◆ **Instructions to follow**:
Nothing but the text should be carried over: reproduce all the data exactly and leave out every image.

──────── Source data ────────

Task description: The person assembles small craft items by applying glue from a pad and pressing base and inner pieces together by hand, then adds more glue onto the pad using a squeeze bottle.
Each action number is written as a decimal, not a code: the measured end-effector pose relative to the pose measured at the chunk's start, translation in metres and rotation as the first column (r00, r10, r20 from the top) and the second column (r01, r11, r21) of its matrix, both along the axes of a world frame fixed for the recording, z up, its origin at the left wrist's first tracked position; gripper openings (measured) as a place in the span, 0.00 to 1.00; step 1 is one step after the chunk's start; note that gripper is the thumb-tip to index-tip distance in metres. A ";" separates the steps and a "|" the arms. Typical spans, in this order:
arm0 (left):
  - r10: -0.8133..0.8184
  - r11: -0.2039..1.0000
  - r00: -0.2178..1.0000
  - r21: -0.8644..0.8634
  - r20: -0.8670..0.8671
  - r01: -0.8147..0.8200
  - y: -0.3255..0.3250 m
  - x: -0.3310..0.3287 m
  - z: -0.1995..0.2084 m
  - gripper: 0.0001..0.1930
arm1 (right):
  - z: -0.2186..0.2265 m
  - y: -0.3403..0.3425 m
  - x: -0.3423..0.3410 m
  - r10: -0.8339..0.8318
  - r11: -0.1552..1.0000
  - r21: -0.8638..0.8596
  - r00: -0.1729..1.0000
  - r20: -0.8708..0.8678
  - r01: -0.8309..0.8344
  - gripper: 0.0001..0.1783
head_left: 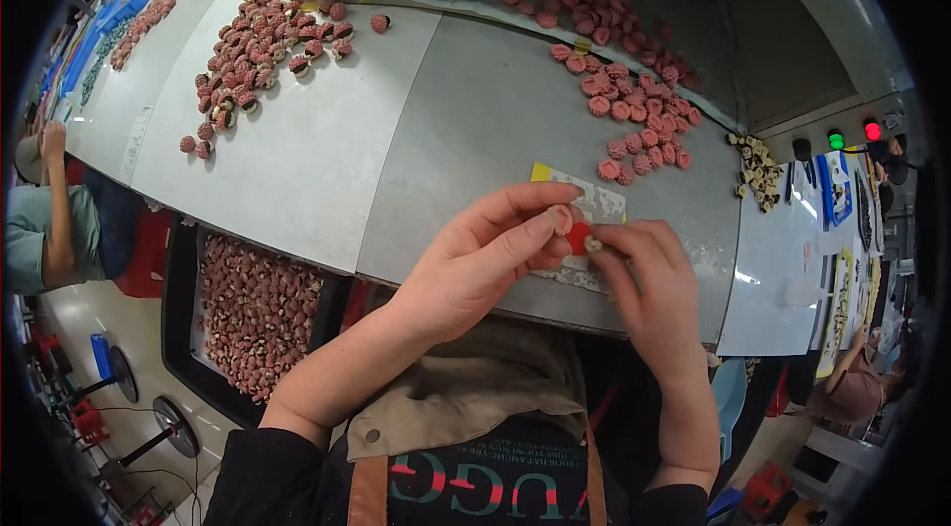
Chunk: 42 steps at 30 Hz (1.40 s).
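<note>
Pinching: left hand, one pink shell clasped between thumb and fingers, above the table. Right hand, one cream piece nipped at the fingertips. Relation of note: cream piece just right of the shell and slightly nearer the body, the two hands almost meeting; shell nearer the left hand, piece nearer the right. Long axis of either, too small to tell. Red item, smooth and bright, between the two hands; which one bears it, cannot tell. Below the hands, one card, pale, mottled, yellow at a corner, partly covered. Beyond, loose shells, pink, bumpy-rimmed, some showing a hollow. To the right, dark-and-cream bits, small, irregular, heaped. To the left, pink lumps, knobbly, rounded, many with dark or cream parts. Lower left, one black tray, deep-sided, filled with similar lumps. Table surface: grey, flat, smooth, with a seam across it.
</note>
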<state>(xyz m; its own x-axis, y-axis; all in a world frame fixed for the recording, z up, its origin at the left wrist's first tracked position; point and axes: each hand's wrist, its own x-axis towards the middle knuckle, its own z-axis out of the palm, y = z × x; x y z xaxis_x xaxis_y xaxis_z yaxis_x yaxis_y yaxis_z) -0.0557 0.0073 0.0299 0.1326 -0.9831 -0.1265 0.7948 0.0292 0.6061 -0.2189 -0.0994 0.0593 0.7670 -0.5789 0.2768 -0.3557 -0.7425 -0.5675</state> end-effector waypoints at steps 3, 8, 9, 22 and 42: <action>0.050 0.998 0.999 0.048 -0.017 -0.050 0.001 0.001 0.005 0.16 | -0.005 0.001 0.014 0.053 0.983 -0.173 0.998 -0.032 -0.058 0.13; 0.045 0.998 0.995 -0.040 -0.085 -0.048 0.003 0.003 -0.004 0.16 | -0.001 0.002 0.018 0.084 0.988 -0.127 0.995 -0.046 -0.089 0.13; 0.050 0.997 0.994 -0.046 -0.093 -0.054 0.003 0.004 -0.005 0.16 | -0.001 0.001 0.018 0.070 0.987 -0.138 0.996 -0.055 -0.077 0.12; -0.005 1.000 0.999 -0.002 -0.038 0.004 0.002 0.004 -0.004 0.15 | 0.008 0.003 0.006 -0.047 0.902 0.431 0.998 0.051 0.020 0.09; 0.517 0.856 0.329 -0.476 0.790 -0.203 0.007 -0.021 -0.012 0.10 | -0.015 0.036 0.011 -0.138 0.916 0.396 0.881 0.452 -0.060 0.10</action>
<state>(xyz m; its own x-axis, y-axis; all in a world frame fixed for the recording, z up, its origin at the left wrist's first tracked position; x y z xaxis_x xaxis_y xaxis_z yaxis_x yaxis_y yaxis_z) -0.0762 0.0140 0.0175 0.3597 -0.7722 0.5238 -0.3038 0.4338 0.8482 -0.2083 -0.0639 0.0441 0.5804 -0.7405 0.3389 -0.0029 -0.4180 -0.9084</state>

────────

◆ **Exercise solution**:
Task description: The person assembles small craft items by applying glue from a pad and pressing base and inner pieces together by hand, then adds more glue onto the pad using a squeeze bottle.
Each action number is written as a decimal, not a code: the measured end-effector pose relative to the pose measured at the chunk's start, translation in metres and rotation as the first column (r00, r10, r20 from the top) and the second column (r01, r11, r21) of its matrix, both along the axes of a world frame fixed for the recording, z up, its origin at the left wrist's first tracked position; gripper openings (measured) as a place in the span, 0.00 to 1.00; step 1 is one step after the chunk's start; note that gripper is the thumb-tip to index-tip distance in metres. A ";" separates the steps and a "|" the arms. Typical spans, in this order:
arm0 (left):
  - r10: -0.8133..0.8184
  - r11: -0.2039..1.0000
  - r00: -0.2178..1.0000
  - r21: -0.8644..0.8634
  - r20: -0.8670..0.8671
  - r01: -0.8147..0.8200
  - y: -0.3255..0.3250 m
  - x: -0.3310..0.3287 m
  - z: -0.1995..0.2084 m
  - gripper: 0.0001..0.1930
arm1 (right):
  - z: -0.2186..0.2265 m
  - y: -0.3403..0.3425 m
  - x: -0.3423..0.3410 m
  - r10: -0.8339..0.8318
  - r11: -0.1552..1.0000
  - r21: -0.8638..0.8596
  - r00: -0.1729..1.0000
  - r20: -0.8708..0.8678
  - r01: -0.8309..0.8344
  - gripper: 0.0001..0.1783
head_left: 
Chunk: 42 steps at 30 Hz (1.40 s).
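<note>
Pinching: left hand, one pink shell clasped between thumb and fingers, above the table. Right hand, one cream piece nipped at the fingertips. Relation of note: cream piece just right of the shell and slightly nearer the body, the two hands almost meeting; shell nearer the left hand, piece nearer the right. Long axis of either, too small to tell. Red item, smooth and bright, between the two hands; which one bears it, cannot tell. Below the hands, one card, pale, mottled, yellow at a corner, partly covered. Beyond, loose shells, pink, bumpy-rimmed, some showing a hollow. To the right, dark-and-cream bits, small, irregular, heaped. To the left, pink lumps, knobbly, rounded, many with dark or cream parts. Lower left, one black tray, deep-sided, filled with similar lumps. Table surface: grey, flat, smooth, with a seam across it.
</note>
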<state>(xyz m; its own x-axis, y-axis; all in a world frame fixed for the recording, z up, its origin at the left wrist's first tracked position; point and axes: each hand's wrist, its own x-axis towards the middle knuckle, its own z-axis out of the palm, y = z × x; x y z xaxis_x xaxis_y xaxis_z yaxis_x yaxis_y yaxis_z) -0.0557 0.0073 0.0299 0.1326 -0.9831 -0.1265 0.7948 0.0292 0.6061 -0.2189 -0.0994 0.0593 0.7670 -0.5789 0.2768 -0.3557 -0.7425 -0.5675</state> end-effector waypoints at steps 3, 8, 9, 22 and 42: <action>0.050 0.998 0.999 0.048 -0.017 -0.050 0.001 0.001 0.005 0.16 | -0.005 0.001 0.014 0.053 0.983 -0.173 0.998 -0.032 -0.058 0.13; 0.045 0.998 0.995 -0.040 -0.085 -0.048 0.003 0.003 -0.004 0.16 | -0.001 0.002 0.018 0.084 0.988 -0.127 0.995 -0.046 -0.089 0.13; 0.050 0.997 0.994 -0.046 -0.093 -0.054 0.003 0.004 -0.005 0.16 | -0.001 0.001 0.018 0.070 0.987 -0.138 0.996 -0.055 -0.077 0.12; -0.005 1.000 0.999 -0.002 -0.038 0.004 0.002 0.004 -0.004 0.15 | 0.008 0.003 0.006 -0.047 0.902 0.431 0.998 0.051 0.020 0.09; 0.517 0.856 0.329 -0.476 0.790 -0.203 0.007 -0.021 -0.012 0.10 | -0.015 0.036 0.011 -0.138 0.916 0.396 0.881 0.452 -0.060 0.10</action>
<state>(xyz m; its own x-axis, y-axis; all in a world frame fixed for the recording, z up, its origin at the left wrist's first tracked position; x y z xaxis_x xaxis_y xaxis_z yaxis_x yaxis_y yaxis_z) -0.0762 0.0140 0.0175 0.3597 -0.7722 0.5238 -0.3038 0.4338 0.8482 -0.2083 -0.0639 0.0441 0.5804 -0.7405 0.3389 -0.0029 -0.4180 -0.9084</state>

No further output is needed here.